* WORK REQUIRED:
A complete response lists each line of the data below that includes the word "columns".

╭──

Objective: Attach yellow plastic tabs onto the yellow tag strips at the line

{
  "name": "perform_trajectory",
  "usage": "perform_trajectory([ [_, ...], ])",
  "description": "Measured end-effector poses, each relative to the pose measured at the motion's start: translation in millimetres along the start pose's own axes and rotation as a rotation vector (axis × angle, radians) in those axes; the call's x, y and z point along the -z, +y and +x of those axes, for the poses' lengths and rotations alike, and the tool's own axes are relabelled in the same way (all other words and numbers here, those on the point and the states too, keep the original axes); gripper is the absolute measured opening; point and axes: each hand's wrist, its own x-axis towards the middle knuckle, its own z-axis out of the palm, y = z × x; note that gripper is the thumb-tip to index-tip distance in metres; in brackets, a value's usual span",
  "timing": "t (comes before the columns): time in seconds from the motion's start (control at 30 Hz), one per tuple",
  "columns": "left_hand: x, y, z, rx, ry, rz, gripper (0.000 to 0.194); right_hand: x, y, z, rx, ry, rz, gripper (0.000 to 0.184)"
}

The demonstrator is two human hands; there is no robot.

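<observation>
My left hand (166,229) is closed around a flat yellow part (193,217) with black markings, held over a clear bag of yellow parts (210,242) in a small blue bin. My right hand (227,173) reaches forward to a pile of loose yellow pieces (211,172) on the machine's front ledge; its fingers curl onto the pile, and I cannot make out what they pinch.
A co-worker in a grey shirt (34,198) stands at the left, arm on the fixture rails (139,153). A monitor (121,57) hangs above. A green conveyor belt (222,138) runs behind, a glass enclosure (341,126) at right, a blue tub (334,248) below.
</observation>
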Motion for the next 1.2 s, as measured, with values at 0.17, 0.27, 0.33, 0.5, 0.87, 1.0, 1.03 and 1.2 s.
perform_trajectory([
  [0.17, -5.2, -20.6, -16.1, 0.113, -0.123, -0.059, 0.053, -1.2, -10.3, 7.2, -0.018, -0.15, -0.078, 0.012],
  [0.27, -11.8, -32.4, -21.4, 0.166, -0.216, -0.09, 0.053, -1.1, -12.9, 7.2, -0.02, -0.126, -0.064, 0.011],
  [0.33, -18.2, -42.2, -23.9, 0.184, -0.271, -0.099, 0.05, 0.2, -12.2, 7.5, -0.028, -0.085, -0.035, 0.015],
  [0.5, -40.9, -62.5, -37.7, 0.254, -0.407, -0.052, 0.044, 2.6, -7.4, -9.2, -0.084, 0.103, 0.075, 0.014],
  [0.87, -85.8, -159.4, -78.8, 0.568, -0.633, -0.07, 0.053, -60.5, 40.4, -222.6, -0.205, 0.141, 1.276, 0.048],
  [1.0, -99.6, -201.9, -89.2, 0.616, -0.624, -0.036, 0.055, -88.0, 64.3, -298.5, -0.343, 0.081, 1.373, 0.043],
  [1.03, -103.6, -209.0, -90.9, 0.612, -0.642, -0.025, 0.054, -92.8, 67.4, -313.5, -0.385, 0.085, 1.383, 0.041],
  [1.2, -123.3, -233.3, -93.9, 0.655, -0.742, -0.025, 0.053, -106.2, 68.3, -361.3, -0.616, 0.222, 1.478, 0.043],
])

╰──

* RESULT:
  "timing": "t (comes before the columns): time in seconds from the motion's start (control at 30 Hz), one per tuple",
  "columns": "left_hand: x, y, z, rx, ry, rz, gripper (0.000 to 0.194); right_hand: x, y, z, rx, ry, rz, gripper (0.000 to 0.184)"

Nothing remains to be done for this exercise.